Information provided =>
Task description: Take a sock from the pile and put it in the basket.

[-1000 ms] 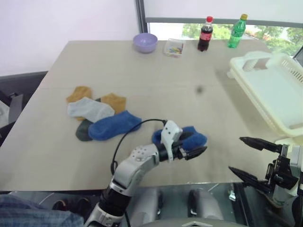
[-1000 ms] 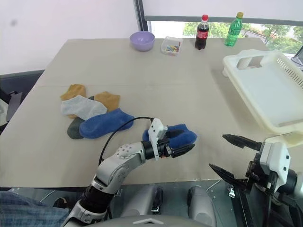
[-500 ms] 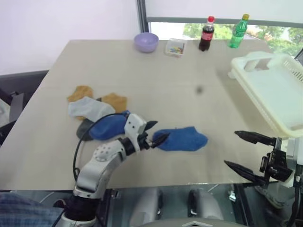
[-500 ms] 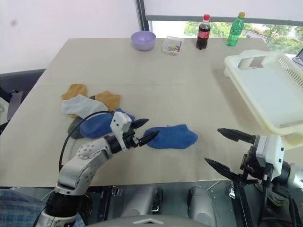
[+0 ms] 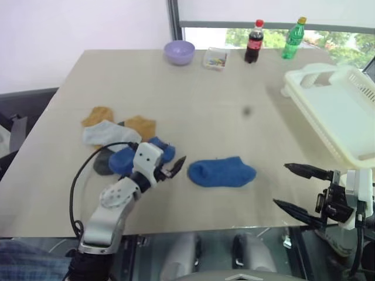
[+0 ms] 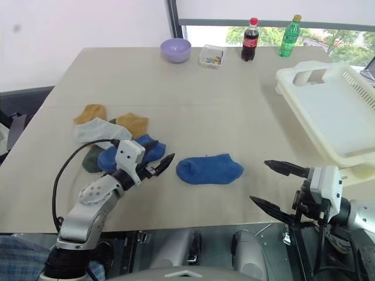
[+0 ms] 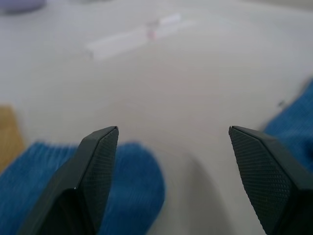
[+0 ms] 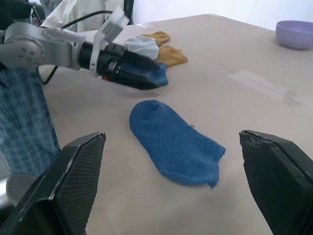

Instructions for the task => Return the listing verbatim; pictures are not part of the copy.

Answer space =>
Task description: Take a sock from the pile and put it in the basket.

[-1000 ms] 
[-1000 ms] 
[-500 ms] 
[-500 ms] 
[+0 ms] 
[+0 ms] 
[+0 ms] 
[+0 ms] 

The exercise is complete.